**Task to complete**
What you need to produce from the material below is an exact transcription of the lines from the one with "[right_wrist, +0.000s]" through the one with "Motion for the", both included, and no other line.

**Given records**
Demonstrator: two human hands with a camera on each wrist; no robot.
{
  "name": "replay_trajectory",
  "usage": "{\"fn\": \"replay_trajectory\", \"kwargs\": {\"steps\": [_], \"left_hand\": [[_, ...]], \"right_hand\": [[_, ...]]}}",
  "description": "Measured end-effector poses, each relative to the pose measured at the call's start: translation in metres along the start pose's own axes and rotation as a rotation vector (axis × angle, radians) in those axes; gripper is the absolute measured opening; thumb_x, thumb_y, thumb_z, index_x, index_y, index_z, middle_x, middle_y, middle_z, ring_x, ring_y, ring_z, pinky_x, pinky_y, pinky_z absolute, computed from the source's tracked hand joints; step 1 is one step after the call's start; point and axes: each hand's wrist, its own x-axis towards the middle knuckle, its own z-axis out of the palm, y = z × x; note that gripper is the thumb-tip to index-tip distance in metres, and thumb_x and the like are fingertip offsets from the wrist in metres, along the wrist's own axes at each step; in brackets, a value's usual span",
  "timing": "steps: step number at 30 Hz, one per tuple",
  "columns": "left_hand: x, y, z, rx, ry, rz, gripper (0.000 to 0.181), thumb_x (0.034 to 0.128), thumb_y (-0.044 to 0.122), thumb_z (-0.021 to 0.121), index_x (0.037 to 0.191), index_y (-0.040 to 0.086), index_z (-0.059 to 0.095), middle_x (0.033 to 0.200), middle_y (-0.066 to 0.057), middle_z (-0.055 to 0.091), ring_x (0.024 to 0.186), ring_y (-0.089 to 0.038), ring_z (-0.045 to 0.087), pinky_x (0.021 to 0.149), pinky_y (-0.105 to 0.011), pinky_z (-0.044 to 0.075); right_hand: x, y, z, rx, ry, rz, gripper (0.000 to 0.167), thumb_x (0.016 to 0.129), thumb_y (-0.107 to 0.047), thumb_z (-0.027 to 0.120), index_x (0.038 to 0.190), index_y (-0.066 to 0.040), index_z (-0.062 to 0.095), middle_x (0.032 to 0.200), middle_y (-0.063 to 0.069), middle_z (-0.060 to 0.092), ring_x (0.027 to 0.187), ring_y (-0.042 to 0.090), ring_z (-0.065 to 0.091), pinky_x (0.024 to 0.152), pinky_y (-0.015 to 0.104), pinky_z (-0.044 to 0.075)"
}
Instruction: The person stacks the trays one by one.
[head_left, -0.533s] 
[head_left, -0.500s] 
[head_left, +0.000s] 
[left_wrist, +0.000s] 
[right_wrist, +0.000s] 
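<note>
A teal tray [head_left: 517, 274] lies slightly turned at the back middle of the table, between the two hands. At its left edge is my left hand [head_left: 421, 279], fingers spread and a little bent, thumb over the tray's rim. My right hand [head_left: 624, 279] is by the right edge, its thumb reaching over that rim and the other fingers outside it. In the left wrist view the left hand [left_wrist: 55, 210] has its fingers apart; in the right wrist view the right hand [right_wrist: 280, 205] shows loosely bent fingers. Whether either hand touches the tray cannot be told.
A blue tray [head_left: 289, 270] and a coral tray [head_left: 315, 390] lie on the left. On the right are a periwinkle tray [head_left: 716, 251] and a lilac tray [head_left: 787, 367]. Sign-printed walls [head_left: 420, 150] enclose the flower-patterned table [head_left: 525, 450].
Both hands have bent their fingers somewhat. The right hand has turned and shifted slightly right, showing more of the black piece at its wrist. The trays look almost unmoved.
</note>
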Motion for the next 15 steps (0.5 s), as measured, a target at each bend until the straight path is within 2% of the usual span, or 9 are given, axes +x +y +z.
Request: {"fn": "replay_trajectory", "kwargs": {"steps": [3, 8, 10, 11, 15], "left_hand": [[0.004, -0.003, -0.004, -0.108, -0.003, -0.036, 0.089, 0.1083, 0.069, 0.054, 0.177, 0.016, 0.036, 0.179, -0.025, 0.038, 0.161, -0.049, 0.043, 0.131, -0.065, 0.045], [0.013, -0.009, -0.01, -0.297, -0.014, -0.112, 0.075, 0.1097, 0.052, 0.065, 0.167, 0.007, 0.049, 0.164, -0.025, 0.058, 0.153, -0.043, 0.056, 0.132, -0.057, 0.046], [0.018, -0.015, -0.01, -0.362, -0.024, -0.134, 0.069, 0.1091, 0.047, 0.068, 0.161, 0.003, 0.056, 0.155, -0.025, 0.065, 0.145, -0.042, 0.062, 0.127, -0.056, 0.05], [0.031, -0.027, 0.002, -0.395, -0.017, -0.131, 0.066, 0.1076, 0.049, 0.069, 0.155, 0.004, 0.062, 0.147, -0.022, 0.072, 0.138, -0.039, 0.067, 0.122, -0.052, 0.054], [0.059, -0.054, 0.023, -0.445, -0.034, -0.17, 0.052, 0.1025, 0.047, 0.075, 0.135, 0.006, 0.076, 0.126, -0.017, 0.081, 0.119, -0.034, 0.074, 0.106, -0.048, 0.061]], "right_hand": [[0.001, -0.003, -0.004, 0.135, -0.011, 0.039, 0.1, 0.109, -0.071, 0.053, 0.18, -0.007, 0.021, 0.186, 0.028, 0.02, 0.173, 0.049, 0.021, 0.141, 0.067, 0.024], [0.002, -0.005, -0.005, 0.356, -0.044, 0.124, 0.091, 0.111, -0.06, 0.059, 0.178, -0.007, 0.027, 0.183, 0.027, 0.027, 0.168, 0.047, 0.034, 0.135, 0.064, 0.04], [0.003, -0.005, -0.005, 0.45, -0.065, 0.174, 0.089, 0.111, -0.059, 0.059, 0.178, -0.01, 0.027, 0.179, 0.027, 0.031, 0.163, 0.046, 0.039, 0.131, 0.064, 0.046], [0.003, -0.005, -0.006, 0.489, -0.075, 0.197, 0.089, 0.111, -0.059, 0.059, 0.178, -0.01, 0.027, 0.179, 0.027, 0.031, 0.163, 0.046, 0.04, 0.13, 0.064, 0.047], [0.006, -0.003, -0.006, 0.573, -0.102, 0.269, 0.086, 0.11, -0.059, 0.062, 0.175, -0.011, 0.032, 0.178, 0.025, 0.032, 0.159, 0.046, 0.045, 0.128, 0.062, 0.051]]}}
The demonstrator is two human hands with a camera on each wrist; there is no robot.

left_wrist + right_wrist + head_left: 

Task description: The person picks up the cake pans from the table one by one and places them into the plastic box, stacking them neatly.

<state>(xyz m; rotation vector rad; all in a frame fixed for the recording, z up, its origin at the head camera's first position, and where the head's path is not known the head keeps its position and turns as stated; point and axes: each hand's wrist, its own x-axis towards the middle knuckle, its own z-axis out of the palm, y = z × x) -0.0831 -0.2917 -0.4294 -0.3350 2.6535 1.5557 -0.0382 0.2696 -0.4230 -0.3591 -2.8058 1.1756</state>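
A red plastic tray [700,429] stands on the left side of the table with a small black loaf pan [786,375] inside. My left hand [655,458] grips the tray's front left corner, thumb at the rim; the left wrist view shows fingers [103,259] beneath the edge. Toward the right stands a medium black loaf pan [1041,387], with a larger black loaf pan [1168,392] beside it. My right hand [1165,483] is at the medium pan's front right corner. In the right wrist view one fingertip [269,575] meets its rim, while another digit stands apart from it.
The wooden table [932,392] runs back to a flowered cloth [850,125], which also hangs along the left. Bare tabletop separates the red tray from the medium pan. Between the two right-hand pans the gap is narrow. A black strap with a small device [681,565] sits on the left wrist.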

**Exercise answer**
[right_wrist, +0.000s] 
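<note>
A teal tray [head_left: 517, 274] lies slightly turned at the back middle of the table, between the two hands. At its left edge is my left hand [head_left: 421, 279], fingers spread and a little bent, thumb over the tray's rim. My right hand [head_left: 624, 279] is by the right edge, its thumb reaching over that rim and the other fingers outside it. In the left wrist view the left hand [left_wrist: 55, 210] has its fingers apart; in the right wrist view the right hand [right_wrist: 280, 205] shows loosely bent fingers. Whether either hand touches the tray cannot be told.
A blue tray [head_left: 289, 270] and a coral tray [head_left: 315, 390] lie on the left. On the right are a periwinkle tray [head_left: 716, 251] and a lilac tray [head_left: 787, 367]. Sign-printed walls [head_left: 420, 150] enclose the flower-patterned table [head_left: 525, 450].
Both hands have bent their fingers somewhat. The right hand has turned and shifted slightly right, showing more of the black piece at its wrist. The trays look almost unmoved.
</note>
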Motion for the next 15 steps (0.5 s), as measured, a target at each bend until the straight path is within 2% of the usual span, or 9 are given, axes +x +y +z.

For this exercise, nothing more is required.